Il le répéta, plus pour lui-même que pour moi. "Eve."
Je ne pouvais pas bouger jusqu'à ce qu'il tende la main, refermant ses doigts autour de mon poignet, m'empêchant de verser la boisson. Mon souffle se bloqua dans ma gorge.
Il prit son autre main et releva mon menton, m'étudiant avec des yeux plissés, comme s'il essayait de découvrir une vérité sous ma peau.
Il y avait quelque chose dans sa manière de me regarder qui était… envahissant. Comme s'il pouvait voir à travers moi. Sa main sur ma peau avait une sensation électrique. J'aurais dû avoir peur, mais j'appréciais ça.
Je reculai, me raclant la gorge et essayant de mettre de la distance entre nous. "Y a-t-il autre chose que je puisse faire pour vous, monsieur ?"
"Oui," répondit-il. "Travaille pour moi."
Je clignai des yeux. "Pardon ?"
"Tu m'as entendu," dit-il.
Je secouai la tête. "Je ne suis pas intéressée."
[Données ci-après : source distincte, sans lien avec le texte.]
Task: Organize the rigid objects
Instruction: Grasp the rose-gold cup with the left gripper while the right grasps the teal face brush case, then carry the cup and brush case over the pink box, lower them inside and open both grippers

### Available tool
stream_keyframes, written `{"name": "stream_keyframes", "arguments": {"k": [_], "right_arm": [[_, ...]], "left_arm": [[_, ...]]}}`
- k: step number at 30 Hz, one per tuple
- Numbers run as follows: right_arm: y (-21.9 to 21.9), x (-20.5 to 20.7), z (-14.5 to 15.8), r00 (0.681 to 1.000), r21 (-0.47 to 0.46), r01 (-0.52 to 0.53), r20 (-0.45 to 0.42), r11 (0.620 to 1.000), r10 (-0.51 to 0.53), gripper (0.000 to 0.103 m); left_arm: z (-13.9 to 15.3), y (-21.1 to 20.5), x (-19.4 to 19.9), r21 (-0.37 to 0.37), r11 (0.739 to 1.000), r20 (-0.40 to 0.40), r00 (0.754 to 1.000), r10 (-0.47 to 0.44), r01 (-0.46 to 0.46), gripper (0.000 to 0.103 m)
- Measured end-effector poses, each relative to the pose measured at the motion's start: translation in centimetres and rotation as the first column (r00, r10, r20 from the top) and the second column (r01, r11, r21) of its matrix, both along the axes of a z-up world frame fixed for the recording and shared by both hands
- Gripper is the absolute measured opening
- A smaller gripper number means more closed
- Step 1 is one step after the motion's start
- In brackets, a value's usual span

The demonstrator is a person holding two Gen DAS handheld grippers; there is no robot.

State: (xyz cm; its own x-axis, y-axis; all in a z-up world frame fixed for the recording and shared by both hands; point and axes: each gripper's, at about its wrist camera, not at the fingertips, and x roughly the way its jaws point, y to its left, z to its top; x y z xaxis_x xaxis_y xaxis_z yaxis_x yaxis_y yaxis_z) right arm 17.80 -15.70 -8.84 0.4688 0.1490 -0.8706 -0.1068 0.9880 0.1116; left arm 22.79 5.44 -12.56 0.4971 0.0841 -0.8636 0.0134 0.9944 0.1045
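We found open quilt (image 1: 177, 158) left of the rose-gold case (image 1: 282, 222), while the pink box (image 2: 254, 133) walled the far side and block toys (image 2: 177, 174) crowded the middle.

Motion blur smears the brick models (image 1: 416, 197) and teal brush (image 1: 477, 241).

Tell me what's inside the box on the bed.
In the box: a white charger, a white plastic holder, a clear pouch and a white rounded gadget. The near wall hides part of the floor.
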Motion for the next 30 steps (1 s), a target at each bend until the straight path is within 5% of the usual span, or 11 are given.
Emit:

Il ne cilla pas. Il attrapa le petit appareil sur la table et appuya sur un bouton. Marco apparut quelques secondes plus tard, essoufflé.
"Elle vient avec moi," dit Dante comme si c'était une habitude. Il passe par le bar et emmène simplement quelqu'un avec lui.
Le visage de Marco pâlit. Il se tourna vers moi, suppliant silencieusement, puis s'approcha pour murmurer, "Tu ne comprends pas, Eve. Si tu dis non, cet établissement pourrait être fermé. Il a ce genre de pouvoir, Eve. S'il te plaît. Pense à nous tous."
Ma gorge se dessécha et mes poings se serrèrent.
Je détestais être acculée.
Mais je ne veillais plus seulement sur moi-même maintenant. Je veillais sur Lina. Marco. Tous ceux ici. Leur subsistance reposait sur moi.
Je forçai un hochement de tête. Je ne demandai pas quel genre de travail je ferais pour lui, mais je savais que je ne me laisserais pas utiliser. "D'accord. Je travaillerai avec vous."
Dante se leva, une étincelle de satisfaction dans les yeux. "Bon choix, Eve. Tu seras bien rémunérée."
Bon ?
Ça ne semblait pas bon.
C'était le début de quelque chose que je ne pouvais pas comprendre.
Et peut-être, juste peut-être, quelque chose que je ne survivrais pas.